Op 1 januari 2021 waren er 32 duizend Nederlanders in de leeftijd van 18 tot 65 jaar zonder vaste verblijfplaats die sliepen op straat, in de laagdrempelige opvang of op niet-structurele basis bij familie of vrienden. Begin 2018 telde Nederland nog ruim 39 duizend daklozen. Begin 2009 – het eerste jaar waarin het CBS cijfers over het aantal daklozen gepubliceerde – waren dat er bijna 18 duizend. Daklozen van 65 jaar of ouder zijn buiten beschouwing gelaten, omdat zij niet voorkomen in één van de bronnen waarop het CBS deze cijfers baseert.
Daklozen vaak man en ingeschreven in vier grote steden
Op 1 januari 2021 was 80 procent van de daklozen man, en 37 procent verbleef in Amsterdam, Rotterdam, Den Haag of Utrecht. Van alle Nederlanders tussen 18 en 65 jaar was de helft man en woonde ongeveer 16 procent in een van deze vier steden.
Kleiner deel van dakloze mensen tussen 18 en 27 jaar
Van het totaal aantal daklozen was 18 procent op 1 januari 2021 in de leeftijd van 18 tot 27 jaar. Begin 2020 was dat 23 procent, op 1 januari 2016 nog 35 procent. Het aandeel 27- tot 50-jarige daklozen is toegenomen van 49 procent (2016) tot 62 procent (2021). Het percentage dakloze mensen tussen 50 en 65 jaar is eveneens licht gestegen.
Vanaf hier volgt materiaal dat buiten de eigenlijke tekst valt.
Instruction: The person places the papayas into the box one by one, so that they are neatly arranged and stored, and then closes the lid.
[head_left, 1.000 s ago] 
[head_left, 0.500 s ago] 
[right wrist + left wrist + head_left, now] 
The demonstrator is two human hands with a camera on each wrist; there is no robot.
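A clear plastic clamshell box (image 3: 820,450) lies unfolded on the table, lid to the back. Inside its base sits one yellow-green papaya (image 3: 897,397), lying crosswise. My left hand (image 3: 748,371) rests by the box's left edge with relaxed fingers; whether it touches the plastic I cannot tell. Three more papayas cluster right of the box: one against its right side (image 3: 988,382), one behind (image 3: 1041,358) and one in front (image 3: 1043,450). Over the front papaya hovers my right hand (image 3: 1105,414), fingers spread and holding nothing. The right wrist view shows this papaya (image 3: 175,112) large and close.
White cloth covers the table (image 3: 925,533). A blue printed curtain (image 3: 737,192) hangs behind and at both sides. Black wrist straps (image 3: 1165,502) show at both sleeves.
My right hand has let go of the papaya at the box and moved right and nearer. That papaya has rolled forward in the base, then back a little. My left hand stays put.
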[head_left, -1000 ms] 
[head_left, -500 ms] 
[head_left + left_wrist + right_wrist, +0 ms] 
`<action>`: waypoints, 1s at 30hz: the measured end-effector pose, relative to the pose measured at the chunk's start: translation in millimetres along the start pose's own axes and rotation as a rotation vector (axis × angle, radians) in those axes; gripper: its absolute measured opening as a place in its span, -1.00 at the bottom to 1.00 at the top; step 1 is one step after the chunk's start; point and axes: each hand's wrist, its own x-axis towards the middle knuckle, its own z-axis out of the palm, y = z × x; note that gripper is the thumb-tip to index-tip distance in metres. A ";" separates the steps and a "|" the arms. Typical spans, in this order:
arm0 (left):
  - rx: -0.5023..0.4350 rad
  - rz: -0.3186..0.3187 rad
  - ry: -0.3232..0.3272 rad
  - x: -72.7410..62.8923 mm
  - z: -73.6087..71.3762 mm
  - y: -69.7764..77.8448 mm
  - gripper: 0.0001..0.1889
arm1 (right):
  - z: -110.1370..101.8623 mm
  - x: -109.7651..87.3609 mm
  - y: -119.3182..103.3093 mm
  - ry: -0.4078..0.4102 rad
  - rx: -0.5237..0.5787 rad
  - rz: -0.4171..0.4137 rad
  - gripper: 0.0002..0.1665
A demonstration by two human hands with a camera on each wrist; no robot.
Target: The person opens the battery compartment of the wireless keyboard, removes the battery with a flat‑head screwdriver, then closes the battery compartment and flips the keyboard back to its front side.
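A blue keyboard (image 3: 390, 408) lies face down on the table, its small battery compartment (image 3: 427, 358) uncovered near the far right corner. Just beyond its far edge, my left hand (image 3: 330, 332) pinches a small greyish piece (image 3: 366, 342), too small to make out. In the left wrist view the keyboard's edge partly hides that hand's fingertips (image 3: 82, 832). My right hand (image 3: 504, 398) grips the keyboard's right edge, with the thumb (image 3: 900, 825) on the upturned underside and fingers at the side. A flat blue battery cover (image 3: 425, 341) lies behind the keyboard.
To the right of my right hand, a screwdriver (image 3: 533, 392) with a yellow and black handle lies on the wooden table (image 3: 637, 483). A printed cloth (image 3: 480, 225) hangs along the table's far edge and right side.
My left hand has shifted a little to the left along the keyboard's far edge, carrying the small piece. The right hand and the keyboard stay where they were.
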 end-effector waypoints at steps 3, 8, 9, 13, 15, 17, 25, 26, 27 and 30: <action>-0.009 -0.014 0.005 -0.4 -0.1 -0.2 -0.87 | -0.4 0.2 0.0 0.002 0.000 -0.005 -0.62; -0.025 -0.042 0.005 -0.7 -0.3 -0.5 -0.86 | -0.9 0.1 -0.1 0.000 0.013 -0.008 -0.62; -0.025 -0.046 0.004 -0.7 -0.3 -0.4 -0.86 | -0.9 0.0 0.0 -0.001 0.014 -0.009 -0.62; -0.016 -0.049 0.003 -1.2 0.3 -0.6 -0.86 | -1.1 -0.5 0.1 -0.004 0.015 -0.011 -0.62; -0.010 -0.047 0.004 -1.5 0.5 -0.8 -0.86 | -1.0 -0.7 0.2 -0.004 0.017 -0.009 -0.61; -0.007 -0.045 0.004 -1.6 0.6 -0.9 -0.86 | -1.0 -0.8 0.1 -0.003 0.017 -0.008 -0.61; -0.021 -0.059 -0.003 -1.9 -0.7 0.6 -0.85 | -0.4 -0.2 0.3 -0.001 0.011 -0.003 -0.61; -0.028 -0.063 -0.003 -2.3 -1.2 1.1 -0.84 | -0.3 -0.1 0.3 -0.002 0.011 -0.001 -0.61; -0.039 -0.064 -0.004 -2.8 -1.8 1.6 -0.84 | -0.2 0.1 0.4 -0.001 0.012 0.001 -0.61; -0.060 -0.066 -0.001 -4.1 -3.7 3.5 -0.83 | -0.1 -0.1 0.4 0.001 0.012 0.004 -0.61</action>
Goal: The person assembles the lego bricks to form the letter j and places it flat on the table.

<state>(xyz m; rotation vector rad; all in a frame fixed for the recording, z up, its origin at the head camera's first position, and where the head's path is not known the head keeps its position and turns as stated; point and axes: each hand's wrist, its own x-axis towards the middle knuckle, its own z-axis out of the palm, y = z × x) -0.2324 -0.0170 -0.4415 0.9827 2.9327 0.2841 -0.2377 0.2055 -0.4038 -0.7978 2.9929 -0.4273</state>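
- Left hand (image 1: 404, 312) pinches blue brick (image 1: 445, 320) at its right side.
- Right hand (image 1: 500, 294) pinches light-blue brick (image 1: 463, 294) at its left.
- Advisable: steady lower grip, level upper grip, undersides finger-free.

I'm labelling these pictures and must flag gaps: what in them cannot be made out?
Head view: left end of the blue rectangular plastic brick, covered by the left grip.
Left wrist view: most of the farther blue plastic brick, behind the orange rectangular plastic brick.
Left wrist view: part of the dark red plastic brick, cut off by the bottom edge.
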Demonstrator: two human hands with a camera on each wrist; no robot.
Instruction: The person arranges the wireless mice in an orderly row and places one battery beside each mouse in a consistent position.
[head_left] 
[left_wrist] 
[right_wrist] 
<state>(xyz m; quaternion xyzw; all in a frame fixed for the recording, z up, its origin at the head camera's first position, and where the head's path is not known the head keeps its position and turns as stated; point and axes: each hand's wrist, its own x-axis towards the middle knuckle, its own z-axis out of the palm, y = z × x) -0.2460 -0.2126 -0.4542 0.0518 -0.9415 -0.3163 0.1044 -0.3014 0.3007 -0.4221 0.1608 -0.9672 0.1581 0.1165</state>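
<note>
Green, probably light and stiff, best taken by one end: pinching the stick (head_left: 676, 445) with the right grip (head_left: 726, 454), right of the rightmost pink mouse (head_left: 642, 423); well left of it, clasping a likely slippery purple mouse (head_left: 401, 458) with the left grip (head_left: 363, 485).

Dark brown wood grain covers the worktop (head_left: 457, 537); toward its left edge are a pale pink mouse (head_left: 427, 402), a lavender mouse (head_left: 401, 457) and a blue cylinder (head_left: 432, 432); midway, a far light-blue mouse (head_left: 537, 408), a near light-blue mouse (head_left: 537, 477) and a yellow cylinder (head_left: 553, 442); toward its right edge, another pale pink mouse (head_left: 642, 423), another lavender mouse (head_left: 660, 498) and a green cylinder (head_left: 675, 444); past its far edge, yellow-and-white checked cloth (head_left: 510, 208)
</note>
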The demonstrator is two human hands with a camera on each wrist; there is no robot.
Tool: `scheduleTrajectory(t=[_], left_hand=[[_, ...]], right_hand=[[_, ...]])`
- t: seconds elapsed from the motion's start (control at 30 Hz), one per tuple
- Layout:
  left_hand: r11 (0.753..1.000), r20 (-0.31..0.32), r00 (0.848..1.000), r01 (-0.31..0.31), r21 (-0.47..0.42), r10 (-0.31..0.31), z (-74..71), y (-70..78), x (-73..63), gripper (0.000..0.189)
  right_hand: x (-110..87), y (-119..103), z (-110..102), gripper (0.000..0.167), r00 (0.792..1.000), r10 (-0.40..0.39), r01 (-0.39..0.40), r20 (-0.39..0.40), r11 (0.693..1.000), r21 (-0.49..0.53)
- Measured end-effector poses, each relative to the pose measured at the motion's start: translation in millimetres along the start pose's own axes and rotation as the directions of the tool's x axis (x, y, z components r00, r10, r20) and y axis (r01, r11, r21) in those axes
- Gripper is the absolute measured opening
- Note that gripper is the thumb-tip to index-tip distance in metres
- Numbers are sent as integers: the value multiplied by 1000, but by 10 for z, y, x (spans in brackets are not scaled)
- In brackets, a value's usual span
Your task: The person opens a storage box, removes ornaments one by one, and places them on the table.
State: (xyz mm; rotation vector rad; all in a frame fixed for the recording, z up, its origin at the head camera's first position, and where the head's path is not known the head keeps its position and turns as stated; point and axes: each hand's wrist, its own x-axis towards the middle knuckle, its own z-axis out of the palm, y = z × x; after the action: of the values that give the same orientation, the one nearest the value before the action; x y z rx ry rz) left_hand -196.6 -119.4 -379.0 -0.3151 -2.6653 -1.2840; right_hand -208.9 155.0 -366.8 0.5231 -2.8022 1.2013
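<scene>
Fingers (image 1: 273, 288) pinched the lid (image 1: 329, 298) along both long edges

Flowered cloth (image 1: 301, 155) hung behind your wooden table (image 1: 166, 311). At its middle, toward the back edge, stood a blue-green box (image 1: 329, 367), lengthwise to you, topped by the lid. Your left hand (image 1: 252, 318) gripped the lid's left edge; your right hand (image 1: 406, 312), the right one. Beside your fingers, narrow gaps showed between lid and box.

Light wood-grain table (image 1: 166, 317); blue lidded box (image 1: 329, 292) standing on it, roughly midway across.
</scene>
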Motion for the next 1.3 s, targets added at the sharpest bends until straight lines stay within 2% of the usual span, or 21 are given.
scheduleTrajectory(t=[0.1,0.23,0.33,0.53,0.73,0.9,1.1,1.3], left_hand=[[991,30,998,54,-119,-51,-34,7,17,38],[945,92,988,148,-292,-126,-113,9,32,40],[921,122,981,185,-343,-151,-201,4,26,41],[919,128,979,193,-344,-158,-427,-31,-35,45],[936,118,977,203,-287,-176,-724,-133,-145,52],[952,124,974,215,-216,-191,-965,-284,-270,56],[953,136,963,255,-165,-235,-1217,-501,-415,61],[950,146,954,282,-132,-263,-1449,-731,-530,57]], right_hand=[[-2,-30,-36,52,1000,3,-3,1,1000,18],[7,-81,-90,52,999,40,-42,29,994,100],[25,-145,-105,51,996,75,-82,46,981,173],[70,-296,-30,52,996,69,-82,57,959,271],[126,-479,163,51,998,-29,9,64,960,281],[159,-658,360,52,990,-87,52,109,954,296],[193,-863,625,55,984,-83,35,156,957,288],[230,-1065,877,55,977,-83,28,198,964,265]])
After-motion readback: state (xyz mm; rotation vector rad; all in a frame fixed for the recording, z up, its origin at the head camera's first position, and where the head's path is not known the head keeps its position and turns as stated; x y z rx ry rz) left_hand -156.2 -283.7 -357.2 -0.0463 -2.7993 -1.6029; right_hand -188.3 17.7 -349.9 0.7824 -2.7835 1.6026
6 op de 10 jonge daklozen hebben niet-westerse migratieachtergrond
Onder 18- tot 27-jarige daklozen had 58 procent op 1 januari 2021 een niet-westerse migratieachtergrond. In de totale bevolking van deze leeftijd is dit aandeel 19 procent. Ook onder 27- tot 50-jarigen hebben daklozen (52 procent) vaker dan alle Nederlanders in diezelfde leeftijdsgroep (18 procent) een niet-westerse achtergrond.
Van alle Nederlanders tussen 50 en 65 jaar heeft 10 procent een westerse en 10 procent een niet-westerse migratieachtergrond. Onder de daklozen zijn ook in deze leeftijdsgroep zowel de westerse (17 procent) als niet-westerse migranten (35 procent) oververtegenwoordigd.